It’s Friday the 13th, a date that carries massive superstition across the globe. The basis of these superstitions vary as widely as the superstitions themselves, and the date is now synonymous with bad luck and slasher films. Hell, there’s even an official “phobia” name for it: friggatriskaidekaphobia (yes, we can pronounce that. No, not five times quickly). But one event seems to rise above the rest as the true beginning of the curse of Friday the 13th, and the reason we as a society view it as a day of bad luck.

The story of Friday the 13th involves money, blood and the church, as well as The Knight’s Templar, those bad-ass superhero bankers from the 1100-1300s. They were originally brought together to protect traveling Christians, but it just so happened that as they traveled from place to place, they ended up sorta kinda starting the first ever banking and chequing system (except, of course, that one guy from The Last Crusade who pissed off the wrong person and ended up in that cave in Petra guarding the Holy Grail for a millennium. Makes you wonder whose daughter HE macked up).

Indiana Jones Templar Knight

Dude, SOOOO not worth it.

So, just like money-grubbing modern day banks, the Templars quickly made a lot of money. A LOT. Enter France’s King Philip IV, who was the equivalent of The Knight’s Templar’s employer. Only he didn’t pay them. Ever. They worked on a sort of “I’ll pay you after I fund all the battles I’m going to make you fight” system.

King Philip IV of France

“Are we done yet? Good, because this huge spiky crown is making my eyebrows look like a mustache.” “No it isn’t sir, that’s just how you look.”

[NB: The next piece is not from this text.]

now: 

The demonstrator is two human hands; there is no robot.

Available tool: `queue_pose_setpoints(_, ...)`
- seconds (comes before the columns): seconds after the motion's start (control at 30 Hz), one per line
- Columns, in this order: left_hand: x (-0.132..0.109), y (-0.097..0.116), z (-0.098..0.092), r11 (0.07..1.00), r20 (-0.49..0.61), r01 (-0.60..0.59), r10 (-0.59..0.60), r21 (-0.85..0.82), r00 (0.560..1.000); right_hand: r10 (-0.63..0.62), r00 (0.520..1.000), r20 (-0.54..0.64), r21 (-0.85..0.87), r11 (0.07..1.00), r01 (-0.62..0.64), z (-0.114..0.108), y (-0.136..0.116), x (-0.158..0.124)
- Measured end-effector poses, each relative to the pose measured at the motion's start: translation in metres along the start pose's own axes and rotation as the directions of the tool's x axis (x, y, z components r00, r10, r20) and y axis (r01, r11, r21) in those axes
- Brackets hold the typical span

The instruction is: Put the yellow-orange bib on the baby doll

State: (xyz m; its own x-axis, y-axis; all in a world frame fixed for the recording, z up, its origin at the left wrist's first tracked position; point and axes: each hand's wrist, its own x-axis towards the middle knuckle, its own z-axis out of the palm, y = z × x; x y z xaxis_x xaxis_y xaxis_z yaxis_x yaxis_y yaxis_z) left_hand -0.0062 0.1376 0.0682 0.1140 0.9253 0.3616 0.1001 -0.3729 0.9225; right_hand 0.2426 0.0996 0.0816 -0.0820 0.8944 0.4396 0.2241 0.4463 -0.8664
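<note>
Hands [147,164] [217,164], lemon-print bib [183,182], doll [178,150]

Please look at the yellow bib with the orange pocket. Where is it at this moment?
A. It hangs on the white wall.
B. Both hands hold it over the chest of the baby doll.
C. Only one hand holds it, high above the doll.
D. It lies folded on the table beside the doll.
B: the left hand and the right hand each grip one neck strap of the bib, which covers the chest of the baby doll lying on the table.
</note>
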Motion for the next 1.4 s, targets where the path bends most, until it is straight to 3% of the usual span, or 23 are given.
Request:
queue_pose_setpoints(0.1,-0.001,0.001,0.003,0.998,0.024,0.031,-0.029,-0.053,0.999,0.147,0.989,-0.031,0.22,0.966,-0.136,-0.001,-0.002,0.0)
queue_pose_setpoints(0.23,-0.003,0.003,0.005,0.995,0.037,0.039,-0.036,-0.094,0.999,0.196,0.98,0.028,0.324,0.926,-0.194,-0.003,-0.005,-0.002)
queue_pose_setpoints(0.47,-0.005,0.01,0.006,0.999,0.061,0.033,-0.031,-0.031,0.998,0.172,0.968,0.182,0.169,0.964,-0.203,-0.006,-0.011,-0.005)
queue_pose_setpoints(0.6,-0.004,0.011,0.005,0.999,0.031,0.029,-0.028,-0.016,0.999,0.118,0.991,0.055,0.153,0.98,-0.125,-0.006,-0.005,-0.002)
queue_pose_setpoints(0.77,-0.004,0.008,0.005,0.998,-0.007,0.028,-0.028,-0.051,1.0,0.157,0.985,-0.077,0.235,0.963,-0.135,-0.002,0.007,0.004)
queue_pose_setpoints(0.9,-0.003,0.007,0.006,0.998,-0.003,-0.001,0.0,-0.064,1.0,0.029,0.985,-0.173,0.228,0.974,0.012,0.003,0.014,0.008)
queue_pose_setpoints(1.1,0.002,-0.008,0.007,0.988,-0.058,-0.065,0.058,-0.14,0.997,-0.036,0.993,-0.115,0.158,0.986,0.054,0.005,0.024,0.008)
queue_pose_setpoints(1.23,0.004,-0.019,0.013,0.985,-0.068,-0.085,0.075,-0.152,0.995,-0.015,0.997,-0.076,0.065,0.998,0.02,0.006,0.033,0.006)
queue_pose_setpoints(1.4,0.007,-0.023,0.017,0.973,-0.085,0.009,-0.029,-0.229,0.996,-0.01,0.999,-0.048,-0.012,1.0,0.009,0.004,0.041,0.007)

Then one day, King Philip realized how much money The Templars had amassed. Having spent all his own money on the aforementioned battles, King Philip had a brilliant idea. Why not, he thought under the weight of his GIGANTIC crown (seriously, that thing is HUGE!) wipe out my enormous debt AND amass an outrageous fortune all at the same time? All it would take is a country-wide massacre!

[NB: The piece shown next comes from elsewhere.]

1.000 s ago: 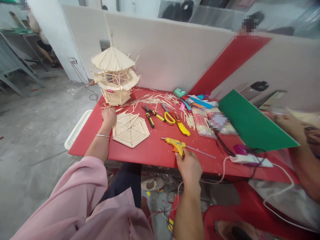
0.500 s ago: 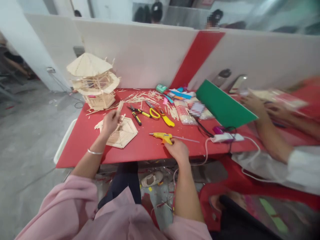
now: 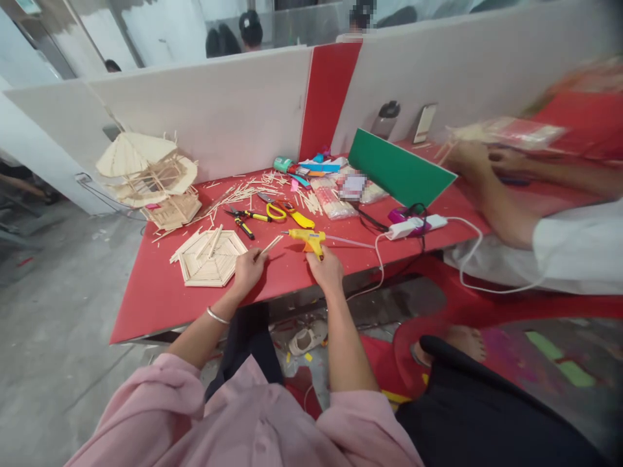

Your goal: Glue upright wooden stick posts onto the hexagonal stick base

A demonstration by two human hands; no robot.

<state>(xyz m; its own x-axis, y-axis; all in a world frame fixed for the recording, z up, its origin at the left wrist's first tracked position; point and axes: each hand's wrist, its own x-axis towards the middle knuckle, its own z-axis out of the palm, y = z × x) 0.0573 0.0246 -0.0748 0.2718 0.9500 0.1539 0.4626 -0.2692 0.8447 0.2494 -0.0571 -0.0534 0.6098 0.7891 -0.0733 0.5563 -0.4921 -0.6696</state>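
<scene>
My left hand (image 3: 250,269) is closed on thin wooden sticks (image 3: 271,244), whose ends point right toward the glue gun. In my right hand (image 3: 327,267) I grip a yellow glue gun (image 3: 307,240), its nozzle aimed left, just above those stick ends. A clear glue stick (image 3: 349,242) juts out of its back. Left of my left hand lies a flat polygonal panel of wooden sticks (image 3: 204,271), with a few loose sticks on top. Black-and-yellow pliers (image 3: 247,220) and yellow-handled scissors (image 3: 276,211) rest beyond my hands.
A wooden pavilion model (image 3: 150,181) stands at the back left of the red table (image 3: 146,298). Loose sticks (image 3: 238,194) are scattered behind the tools. A green board (image 3: 399,170) leans near a white power strip (image 3: 413,225). At right, a co-worker's hands (image 3: 470,159) are busy.
My left hand has moved from above the wooden panel to the right, bringing its sticks close to the glue gun's nozzle. The camera view has turned to the right.
</scene>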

In modern times, this would be the equivalent of mass corporate layoffs. Only, instead of giving you a severance package, they accuse you of heresy, torture you to get a confession and then burn you alive.

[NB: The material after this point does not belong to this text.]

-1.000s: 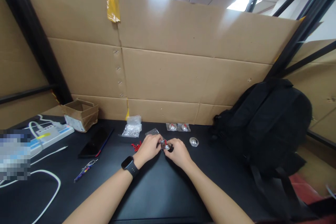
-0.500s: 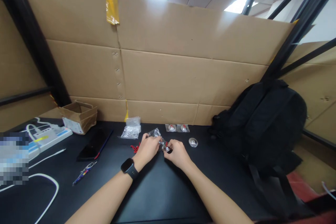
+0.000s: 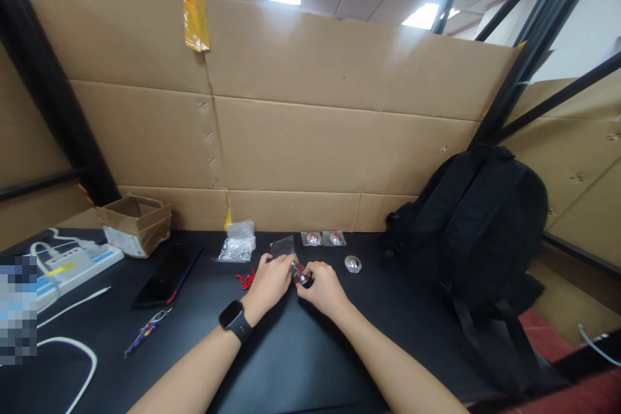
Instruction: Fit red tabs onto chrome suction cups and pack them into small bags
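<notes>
My left hand (image 3: 272, 281), with a dark smartwatch (image 3: 235, 318) on its wrist, and my right hand (image 3: 324, 288) meet over the middle of the black table. Between their fingertips is a small shiny metal piece (image 3: 303, 279) with a bit of red on it. My right thumb and fingers pinch it from the right. The left fingers close on its other side, partly hidden. A clear plastic bag (image 3: 283, 246) lies just beyond my left fingers; whether they touch it I cannot tell. Red cord (image 3: 246, 280) lies left of my left hand.
Clear plastic packaging (image 3: 237, 242), two bagged round pieces (image 3: 323, 239) and a loose round silvery piece (image 3: 353, 264) lie around. At left are a phone (image 3: 167, 277), keys (image 3: 148, 332), a small carton (image 3: 137, 223) and a power strip (image 3: 80, 272). A black backpack (image 3: 480, 226) stands right.
The whole view has shifted slightly. My hands have drawn closer together around the metal piece, and the clear bag shows flatter beyond the left fingers.
</notes>
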Demonstrator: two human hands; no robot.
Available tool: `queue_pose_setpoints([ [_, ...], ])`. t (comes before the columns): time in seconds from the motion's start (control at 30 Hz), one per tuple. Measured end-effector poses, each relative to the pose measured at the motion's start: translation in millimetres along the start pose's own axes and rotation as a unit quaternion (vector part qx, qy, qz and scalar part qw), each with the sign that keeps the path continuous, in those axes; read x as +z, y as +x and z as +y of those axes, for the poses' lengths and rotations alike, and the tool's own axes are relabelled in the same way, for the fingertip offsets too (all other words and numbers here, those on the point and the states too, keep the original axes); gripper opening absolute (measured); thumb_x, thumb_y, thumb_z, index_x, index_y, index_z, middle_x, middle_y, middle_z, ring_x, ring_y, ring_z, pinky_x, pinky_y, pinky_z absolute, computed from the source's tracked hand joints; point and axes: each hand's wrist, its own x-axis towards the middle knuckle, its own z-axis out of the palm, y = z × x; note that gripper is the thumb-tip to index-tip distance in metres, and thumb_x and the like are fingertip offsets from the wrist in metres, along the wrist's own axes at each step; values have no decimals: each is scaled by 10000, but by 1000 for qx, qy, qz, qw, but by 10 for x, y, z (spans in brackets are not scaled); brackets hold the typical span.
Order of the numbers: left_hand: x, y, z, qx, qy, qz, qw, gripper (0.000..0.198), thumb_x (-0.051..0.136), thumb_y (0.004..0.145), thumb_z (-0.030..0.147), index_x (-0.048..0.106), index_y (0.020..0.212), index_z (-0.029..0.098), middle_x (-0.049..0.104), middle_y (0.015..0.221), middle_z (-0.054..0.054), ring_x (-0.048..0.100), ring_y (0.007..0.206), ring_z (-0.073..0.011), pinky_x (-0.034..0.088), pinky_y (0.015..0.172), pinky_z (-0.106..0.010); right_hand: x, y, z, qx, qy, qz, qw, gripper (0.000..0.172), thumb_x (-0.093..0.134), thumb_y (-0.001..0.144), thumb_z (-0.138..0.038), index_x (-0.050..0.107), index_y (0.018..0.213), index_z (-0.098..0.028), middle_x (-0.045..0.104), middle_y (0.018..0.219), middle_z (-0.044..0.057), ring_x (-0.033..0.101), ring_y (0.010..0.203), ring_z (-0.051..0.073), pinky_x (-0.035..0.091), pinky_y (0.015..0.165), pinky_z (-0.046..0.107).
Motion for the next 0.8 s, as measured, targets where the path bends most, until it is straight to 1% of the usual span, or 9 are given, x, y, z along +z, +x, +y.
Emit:
queue_pose_setpoints([
  [0.07,-3,3,-33,-3,-1,-13,1000,254,494,886,81,607,1048,241,693,1038,-44,639,991,-213,367,912,-342,-5,-7,-10,1,3,-1,1000,92,710,710,-224,620,727,-213,699,767,18,625,758,187,441,738,255],
  [0.17,7,19,-85,2,-32,-8,999,245,527,884,98,616,1067,237,682,1077,-54,630,1029,-217,416,885,-308,-22,-11,-15,0,9,-4,1000,86,704,724,-223,619,732,-214,696,765,14,620,745,178,437,734,250],
  [0.27,39,38,-135,9,-75,12,997,214,513,906,102,631,1029,231,689,1013,-48,647,960,-205,449,873,-294,-55,-6,-17,4,6,5,1000,99,710,715,-218,614,739,-214,681,757,7,608,734,172,431,716,245],
  [0.37,75,47,-172,14,-99,29,995,263,513,862,32,636,991,225,682,972,-43,648,912,-193,465,849,-283,-102,6,-29,10,-5,31,999,104,701,710,-205,606,750,-215,668,765,5,603,755,176,430,721,247],
  [0.47,102,46,-177,16,-102,28,994,286,555,800,2,634,966,221,669,939,-42,639,888,-195,473,823,-281,-140,15,-48,3,-10,62,998,83,684,744,-225,611,783,-216,669,794,13,598,782,182,433,748,257],
  [0.57,114,43,-147,16,-103,19,994,258,585,792,22,640,950,219,664,912,-42,636,873,-200,475,812,-287,-142,16,-58,-5,-13,77,997,66,667,775,-246,619,811,-218,677,816,19,596,796,188,434,760,265],
  [0.63,109,44,-124,17,-102,16,995,246,581,798,29,643,941,218,668,922,-44,637,875,-197,473,812,-287,-121,13,-53,-5,-17,71,997,69,670,762,-233,617,804,-219,679,807,19,604,810,195,434,763,267],
  [0.7,91,42,-109,11,-88,23,996,242,598,804,55,645,974,221,679,981,-51,637,920,-206,464,825,-296,-93,9,-42,-1,-25,55,998,86,683,736,-220,611,782,-219,680,789,18,613,814,202,434,758,268],
  [0.8,52,29,-108,-4,-38,28,999,216,654,822,161,655,1025,235,698,1057,-57,629,1018,-243,427,860,-339,-60,4,-25,1,-37,30,999,104,701,722,-232,602,750,-219,683,779,20,619,795,202,431,741,269],
])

He could not do this and get away with it without the backing of the church, so he told Pope Clement V that the Templars practiced all this stuff that would piss God right off. You name it, they were said to have done it. Outraged, the Vatican gave the slaughter the green light.

Jesus winking and giving thumbs up

Good job, Phil. Way to rat out those heretics.

But King Philip couldn’t kill them one at a time. It had to be all at once or he’d get an ass-kicking by a bunch of guys with some serious fighting skills. If it were modern day, organizing this type of coordinated killing would be easy.

In 1307 however, this proved a little trickier. So, the king sent a bunch of scrolls to his men a month in advance with strict instructions not to open them until the morning of Friday, October 13th.

So, the Templars were rounded up and either killed or put on “trial” to confess to all those chumped-up anti-God things they were supposed to have done. Only, the prosecution’s crown witness, Templar Grand Master Jacques De Molay, rescinded his confession and told everyone around the Notre Dame Cathedral that they were all innocent, confessions had been forced and that Philip IV had a bed wetting problem.

We may have made that last part up.

The Grand Master lived up to his uber-cool name in the end. The last thing he did before King Philip IV and Pope Clement V burned him at the stake was curse them both, telling them that by the end of the year, only six weeks away, The King and The Pope would both be dead.

Guess what – they totally died. Both of them. Grand Master indeed.

So, instead of being afraid of Friday the 13th or expecting “bad luck”, we recommend you withdraw your savings and shove it all inside your mattress. After all, the obvious moral of this tale is not that Friday the 13th is cursed, but the establishment of banking just may be.